The reaction to the introduction of the Apple iPad has been mixed across the board. Many are upset simply with the product’s name; we have all heard the jokes. I myself thought iSlate would have been a far better name, bringing to mind a tabular rasa on human device interaction. Some thought it not feature rich enough, though no one denies the design and usability of it, as Apple excels in these areas. There are still others who want to wager its success on corporate adoption. To which I ask why does commercial success have to be tied to enterprise utilization or even basic consumer buy in? I believe that the unseen greatest potential for the iPad lies in how it can be used in the educational space.
I have cousins in middle school and high school that I assist with their homework regularly. I also have many friends who are teachers. I have come to see that technology has been making its way into the classroom but with limited efficiency and not tackling the areas that sap time while rarely utilizing the full feature set of any device to deliver the richest learning experience. The current laptop distribution models have some distinct limitations; from their cumbersome form factor, to OS licensing, maintenance, and ultimately their practical application. Schools burn time and resources going from one laptop program to the next, pulling from programs all together, or half-hearted deployments of Windows mobile or iPod Touch devices. I think the iPad has an opportunity to fill these gaps.
After initially watching the presentation I tried to find application for the iPad in our own lives and did not see anything that breakthrough from what we already have available to us between our iPhones, MacBook Pros, and Apple TV. It is when I thought back to when I was helping Tyler with his science class PowerPoint presentation this week that the educational benefits started to make themselves evident. Working with the school age cousins I have noticed some areas of weakness in their school practices. Some of these gaps include the homework distribution method, grading, and school communications. The schools are constantly short on textbooks and resort to paper copy handouts or sharing worn and tattered reading material. The grading is often late and time consuming for the instructors. Additionally, the school wastes paper, time, and resources trying to get out notifications to parents and students that can often just get crammed down at the bottom of a book bag and forgotten.

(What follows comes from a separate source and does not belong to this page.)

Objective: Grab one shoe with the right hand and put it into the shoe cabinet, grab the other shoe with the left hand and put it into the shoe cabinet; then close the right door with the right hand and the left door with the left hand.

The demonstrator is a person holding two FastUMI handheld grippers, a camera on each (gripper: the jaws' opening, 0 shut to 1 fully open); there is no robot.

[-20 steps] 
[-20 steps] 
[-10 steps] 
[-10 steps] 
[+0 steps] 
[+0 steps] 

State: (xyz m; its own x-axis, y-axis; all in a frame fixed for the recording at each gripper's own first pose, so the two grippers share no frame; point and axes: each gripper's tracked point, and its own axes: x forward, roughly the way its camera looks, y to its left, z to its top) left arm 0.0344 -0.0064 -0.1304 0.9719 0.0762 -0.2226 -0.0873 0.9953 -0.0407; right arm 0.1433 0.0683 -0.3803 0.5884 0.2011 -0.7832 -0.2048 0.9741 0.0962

The iPad can help in a lot of these areas by introducing an age of school digitization that is not a bank breaker while the form factor fits nicely in back packs and teacher messenger bags. Imagine the use of iBooks to distribute reading material en masse that never gets damaged and through volume licensing ensures everyone gets a copy. Imagine the use of iWork and cloud resources to upload and distribute homework assignments along with light coding to process answers and generate grades for multiple choice and non-essay answers. Grading could be enhanced with quick graphs and statistical models that allow schools to move swiftly to help problem students, classes, etc, thanks to faster reporting. Picture students at desks getting audio lessons directly from iTunes U while taking notes in the Notes application or working on group KeyNote presentations. School administrators could mass email important school notifications, templates, or spot polling of students and teachers on key subjects and issues. We could introduce rich and literally hands on, learning tools such as spotlight searching school of resources, custom education applications, calendaring, and MatLab or Brushes App technologies being incorporated into classroom lessons and assignments.
This device is not a cure all for all school issues and dilemmas. Many factors such as costs, security, and maintenance have to be weighed into any analysis. I am willing to bet, however, that an educational pricing model and small proof of concept experiments in small and stable schools could prove me right. The basic $499 WiFi only model would be great for schools and if the Apple educational discount holds true the cost could be reduced and manageable. As I am not the only one who is considering the iPad’s potential educational uses, here are some links to other points of view on the iPad in schools (ZDNet, Herald Sun, The Education Journal). Anyway, that’s my two cents. At the end of the day, a lot of the complaints remind of what I heard when the first iPod was introduced. Seriously, if you can do better, make your own tablet device; otherwise, wait till it is in stores, play with it for 30 minutes, then reassess your opinion.